Jordan Schnitzer Museum of Art (JSMA)
Ford Lecture Hall
1430 Johnson Lane
UO campus

Dr. Stephanie Wood will give a presentation about the open-access digital collection called ¡Presente! Art and the Disappeared at the JSMA on March 10, 2017. Prof. Carlos Aguirre will provide an introduction.

Stephanie Wood (Center for Equity Promotion, College of Education) and Carlos Aguirre (History), along with June Black (formerly of the Jordan Schnitzer Museum of Art), are three members of the Center for Latino/a and Latin American Studies “Research Action Project for Human Rights in Latin America” who have undertaken research into the intersection of art and human rights in Latin America, with research funds provided by CLLAS.

Before her move to Idaho, June Black laid the groundwork for several museum visits and created  guidelines for selecting and approaching works of art. In winter term 2016 Dr. Wood visited Mexico and the University of Essex in the U.K. The latter has an outstanding collection of art works in this vein. In mid-2016 Prof. Aguirre visited museums and memory sites in Argentina and Chile, taking more photographs and gathering relevant materials for study.

One offshoot of this research has been the development of an open-access digital collection called ¡Presente! Art and the Disappeared, the subject of a presentation that will take place at the JSMA on March 10, 2017. The collection, which is growing monthly as more permissions come in, involves the close study of details of works of art in a variety of mediums, such as photographs, prints, posters, textiles, sculptures, and installations. Research assistance and translation work that is making the site bilingual (English/Spanish) has been provided by Melanie Hyers and Jesús León-Monsalve (of CEQP); undergraduate assistants Colin Takeo and Connor Shields are working to process images and build the searchable database.

The emerging website allows the user to click on details of the works of art in order to view magnifications with attached analysis about the content, composition, message, and methods, with some of the comments being provided by the artists themselves and the rest authored by Dr. Wood. One of the overriding questions is: how do artists work to reestablish the presence of people who have been forcibly disappeared as a result of state terrorism in the late 20th and early 21st centuries? How do these works of art fight erasure and oblivion, re-inscribe memory, support families, and ask tough questions despite the potential for paralysis and fear?

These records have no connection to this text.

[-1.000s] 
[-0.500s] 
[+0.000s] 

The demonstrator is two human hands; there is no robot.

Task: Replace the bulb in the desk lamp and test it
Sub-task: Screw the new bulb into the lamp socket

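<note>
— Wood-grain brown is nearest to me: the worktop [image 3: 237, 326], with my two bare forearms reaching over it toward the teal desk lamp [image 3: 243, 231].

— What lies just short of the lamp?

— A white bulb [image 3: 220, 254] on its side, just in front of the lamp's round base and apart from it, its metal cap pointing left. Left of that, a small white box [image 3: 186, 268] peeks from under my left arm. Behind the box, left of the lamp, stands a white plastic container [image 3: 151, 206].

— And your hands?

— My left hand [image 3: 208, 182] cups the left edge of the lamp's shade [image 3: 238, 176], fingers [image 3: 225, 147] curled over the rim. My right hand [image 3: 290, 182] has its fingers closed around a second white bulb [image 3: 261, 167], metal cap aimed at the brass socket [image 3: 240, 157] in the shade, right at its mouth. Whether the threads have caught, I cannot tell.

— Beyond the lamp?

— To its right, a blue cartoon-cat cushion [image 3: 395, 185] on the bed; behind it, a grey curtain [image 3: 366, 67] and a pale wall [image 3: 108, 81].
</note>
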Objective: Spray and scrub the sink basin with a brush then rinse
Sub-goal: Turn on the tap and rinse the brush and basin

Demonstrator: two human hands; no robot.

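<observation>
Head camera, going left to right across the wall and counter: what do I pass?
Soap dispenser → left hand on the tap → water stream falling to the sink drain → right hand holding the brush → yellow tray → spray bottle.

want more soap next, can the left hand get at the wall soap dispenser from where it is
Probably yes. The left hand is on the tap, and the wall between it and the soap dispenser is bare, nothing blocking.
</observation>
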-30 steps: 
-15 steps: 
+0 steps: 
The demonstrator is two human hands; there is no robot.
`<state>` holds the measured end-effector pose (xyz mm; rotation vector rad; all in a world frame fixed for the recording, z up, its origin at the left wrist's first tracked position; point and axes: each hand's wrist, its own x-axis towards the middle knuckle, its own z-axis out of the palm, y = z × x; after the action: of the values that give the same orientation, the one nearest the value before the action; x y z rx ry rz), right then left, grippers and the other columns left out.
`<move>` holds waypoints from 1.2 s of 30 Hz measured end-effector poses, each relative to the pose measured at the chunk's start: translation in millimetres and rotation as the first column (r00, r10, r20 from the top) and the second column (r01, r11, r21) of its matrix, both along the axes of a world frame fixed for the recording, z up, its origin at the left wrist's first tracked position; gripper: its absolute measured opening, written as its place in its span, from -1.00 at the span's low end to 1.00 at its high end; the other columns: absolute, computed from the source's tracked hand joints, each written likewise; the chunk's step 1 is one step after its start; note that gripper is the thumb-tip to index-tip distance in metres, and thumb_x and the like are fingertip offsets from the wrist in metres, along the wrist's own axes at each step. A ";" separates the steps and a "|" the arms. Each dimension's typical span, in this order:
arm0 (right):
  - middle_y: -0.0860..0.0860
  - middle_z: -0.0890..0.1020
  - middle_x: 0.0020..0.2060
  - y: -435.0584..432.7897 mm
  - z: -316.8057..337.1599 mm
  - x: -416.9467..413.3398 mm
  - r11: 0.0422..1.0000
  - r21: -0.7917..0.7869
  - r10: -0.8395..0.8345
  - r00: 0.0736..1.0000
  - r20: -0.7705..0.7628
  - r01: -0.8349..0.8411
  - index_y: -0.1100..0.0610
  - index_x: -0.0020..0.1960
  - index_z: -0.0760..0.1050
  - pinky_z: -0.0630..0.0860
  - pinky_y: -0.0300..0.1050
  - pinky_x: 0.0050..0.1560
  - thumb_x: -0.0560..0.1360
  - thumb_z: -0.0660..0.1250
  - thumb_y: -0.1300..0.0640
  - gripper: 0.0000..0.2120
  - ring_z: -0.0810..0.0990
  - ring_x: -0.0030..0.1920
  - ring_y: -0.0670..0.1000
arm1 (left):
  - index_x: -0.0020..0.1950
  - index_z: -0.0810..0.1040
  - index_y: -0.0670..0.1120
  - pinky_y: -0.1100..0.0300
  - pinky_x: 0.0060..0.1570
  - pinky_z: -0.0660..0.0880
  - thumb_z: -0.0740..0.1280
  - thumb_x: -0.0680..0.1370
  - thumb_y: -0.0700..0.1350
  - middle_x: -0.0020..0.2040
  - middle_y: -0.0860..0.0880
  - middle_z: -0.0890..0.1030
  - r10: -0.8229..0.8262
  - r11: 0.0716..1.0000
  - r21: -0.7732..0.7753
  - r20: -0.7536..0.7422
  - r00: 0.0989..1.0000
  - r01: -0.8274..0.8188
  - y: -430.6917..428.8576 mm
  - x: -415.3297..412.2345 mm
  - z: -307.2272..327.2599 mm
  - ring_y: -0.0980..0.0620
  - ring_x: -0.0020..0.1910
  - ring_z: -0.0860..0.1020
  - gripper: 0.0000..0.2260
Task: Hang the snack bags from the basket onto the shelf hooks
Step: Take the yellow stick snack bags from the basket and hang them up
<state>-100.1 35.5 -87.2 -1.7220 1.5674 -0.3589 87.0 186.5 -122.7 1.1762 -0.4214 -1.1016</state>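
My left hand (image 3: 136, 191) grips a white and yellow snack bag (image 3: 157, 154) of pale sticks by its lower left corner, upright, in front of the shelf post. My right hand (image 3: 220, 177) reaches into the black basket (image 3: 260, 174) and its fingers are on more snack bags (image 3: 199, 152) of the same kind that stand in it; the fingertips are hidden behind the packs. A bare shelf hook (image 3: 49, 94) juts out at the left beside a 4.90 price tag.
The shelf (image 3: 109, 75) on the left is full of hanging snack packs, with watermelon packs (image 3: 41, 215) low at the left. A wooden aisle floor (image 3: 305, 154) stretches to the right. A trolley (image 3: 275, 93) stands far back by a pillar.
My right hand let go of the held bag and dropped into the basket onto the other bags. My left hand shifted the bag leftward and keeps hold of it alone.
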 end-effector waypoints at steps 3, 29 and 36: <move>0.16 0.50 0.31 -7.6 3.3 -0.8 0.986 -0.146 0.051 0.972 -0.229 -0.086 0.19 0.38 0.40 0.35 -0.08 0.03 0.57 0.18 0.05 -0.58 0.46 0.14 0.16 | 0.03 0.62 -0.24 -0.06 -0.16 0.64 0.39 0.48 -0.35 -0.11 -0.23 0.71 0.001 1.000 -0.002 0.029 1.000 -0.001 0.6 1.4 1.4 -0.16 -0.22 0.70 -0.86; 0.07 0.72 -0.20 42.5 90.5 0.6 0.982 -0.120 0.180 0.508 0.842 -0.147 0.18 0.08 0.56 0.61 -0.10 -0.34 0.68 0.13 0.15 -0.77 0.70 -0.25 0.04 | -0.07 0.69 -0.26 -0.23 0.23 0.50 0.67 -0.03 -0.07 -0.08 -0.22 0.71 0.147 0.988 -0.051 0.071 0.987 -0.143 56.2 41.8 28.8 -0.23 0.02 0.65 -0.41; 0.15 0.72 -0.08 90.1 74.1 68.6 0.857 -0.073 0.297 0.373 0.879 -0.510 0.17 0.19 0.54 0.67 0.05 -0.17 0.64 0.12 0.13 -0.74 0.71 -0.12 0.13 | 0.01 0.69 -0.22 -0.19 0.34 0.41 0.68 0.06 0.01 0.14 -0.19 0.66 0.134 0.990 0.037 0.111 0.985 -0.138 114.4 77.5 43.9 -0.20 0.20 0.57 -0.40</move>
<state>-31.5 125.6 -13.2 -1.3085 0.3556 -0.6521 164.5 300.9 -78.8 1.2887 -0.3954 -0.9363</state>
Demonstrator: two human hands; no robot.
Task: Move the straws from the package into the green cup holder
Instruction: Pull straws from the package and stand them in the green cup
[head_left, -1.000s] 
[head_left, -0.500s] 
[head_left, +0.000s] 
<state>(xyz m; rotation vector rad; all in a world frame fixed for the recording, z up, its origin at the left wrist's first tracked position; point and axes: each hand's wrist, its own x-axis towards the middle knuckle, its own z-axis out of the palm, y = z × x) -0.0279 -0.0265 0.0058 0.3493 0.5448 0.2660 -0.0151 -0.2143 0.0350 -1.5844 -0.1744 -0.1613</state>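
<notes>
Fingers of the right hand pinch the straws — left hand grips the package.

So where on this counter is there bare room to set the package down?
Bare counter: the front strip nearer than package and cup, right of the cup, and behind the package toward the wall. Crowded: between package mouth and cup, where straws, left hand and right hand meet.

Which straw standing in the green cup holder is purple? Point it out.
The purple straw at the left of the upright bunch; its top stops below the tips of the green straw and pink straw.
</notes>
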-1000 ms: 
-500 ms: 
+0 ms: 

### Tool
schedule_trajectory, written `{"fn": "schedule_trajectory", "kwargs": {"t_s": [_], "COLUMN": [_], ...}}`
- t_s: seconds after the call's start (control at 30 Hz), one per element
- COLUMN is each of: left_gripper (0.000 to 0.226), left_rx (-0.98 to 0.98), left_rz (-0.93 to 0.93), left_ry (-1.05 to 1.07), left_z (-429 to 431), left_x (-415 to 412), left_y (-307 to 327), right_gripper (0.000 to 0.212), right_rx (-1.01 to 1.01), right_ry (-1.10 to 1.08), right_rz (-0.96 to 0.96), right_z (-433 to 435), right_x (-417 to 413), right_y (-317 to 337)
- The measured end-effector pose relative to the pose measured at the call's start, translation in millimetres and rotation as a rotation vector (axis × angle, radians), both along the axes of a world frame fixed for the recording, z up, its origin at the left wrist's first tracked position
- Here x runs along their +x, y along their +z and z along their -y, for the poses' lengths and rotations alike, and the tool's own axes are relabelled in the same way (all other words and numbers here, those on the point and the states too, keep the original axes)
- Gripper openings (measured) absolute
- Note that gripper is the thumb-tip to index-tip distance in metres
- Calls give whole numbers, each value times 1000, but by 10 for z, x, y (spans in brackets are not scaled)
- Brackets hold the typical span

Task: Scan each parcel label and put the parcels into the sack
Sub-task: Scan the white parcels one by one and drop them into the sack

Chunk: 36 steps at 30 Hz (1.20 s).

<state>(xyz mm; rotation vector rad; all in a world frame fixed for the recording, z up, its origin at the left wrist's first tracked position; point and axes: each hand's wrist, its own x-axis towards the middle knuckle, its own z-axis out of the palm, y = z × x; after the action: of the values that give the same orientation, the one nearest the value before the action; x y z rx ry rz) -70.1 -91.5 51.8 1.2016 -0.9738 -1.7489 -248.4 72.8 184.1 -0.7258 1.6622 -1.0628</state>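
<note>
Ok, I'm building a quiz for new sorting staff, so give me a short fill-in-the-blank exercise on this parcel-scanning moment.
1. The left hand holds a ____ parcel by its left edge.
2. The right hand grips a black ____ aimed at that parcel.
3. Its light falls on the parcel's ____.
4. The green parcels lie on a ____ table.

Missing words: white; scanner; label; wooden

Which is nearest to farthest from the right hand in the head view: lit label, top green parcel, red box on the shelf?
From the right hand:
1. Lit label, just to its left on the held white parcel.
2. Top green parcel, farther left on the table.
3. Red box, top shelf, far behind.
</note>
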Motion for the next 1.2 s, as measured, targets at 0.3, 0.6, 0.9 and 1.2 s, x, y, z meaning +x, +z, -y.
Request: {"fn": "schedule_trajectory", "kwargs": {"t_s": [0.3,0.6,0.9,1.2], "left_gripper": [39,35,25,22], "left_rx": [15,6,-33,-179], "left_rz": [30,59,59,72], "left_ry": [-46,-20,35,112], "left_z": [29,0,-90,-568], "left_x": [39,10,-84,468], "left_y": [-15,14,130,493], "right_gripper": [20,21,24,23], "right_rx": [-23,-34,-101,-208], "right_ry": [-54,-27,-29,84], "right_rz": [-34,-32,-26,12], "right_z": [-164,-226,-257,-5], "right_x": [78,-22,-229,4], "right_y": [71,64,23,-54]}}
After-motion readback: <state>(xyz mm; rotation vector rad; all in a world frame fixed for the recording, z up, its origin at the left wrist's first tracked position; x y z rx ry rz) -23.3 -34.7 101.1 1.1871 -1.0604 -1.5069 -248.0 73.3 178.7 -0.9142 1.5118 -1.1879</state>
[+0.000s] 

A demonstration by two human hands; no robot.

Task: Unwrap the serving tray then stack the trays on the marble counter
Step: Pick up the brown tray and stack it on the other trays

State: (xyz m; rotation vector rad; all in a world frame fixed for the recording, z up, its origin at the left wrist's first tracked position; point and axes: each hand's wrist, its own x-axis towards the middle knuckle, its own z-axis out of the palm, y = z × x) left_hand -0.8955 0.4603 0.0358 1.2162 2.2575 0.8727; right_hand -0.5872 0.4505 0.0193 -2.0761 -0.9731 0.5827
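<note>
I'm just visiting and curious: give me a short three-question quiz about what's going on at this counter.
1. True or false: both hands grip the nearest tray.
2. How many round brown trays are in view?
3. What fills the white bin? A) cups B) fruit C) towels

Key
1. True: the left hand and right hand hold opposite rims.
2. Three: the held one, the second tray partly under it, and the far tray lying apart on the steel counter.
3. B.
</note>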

Works of art can provide powerful imagery that contribute to social and cultural memory. For example, the textile appliqué work known widely as arpilleras and produced by women in Chile who were protesting the abuses of the Pinochet dictatorship of the late 20th century now stands as an iconic type of protest. The arpilleras have conveyed a meaningful message in a medium that might have appeared on the surface to be non-threatening, given that this was stitchery produced by women and often in a religious setting. But the women’s relentless call, “¿Dónde están?”, asking for the whereabouts of the people who were extra-judiciously disappeared and summarily executed, garnered not only national but international attention and outcries for an end to the abuses. Photography, paintings, sculpture, performances, and many additional media have also been wielded by artists across Latin America to draw attention to injustices and abuses of many kinds, lodging potent, enduring messages in our hearts and minds.

BIO: Stephanie Wood holds a doctorate in Latin American history from UCLA and is the author or co-editor of six books and dozens of articles on early Mexican ethnohistory. She is a two-time Fulbright Scholar and has held eleven grants from the National Endowment for the Humanities, a grant from the American Council for Learned Societies, and two grants from the National Park Service. While working in the field of Digital Humanities (since the 1990s), she has been the lead editor on a large number of free online digital collections, such as the Nahuatl Dictionary, with over 100,000 users from 149 countries, plus the Mapas Project of pictorial Mesoamerican manuscripts, and the Early Nahuatl Library of alphabetic manuscripts, all with transcription, translation, and analysis.

BIO: Carlos Aguirre is professor of Latin American History at the University of Oregon and the author and editor of several books on the history of slavery, prisons, archives, and intellectuals.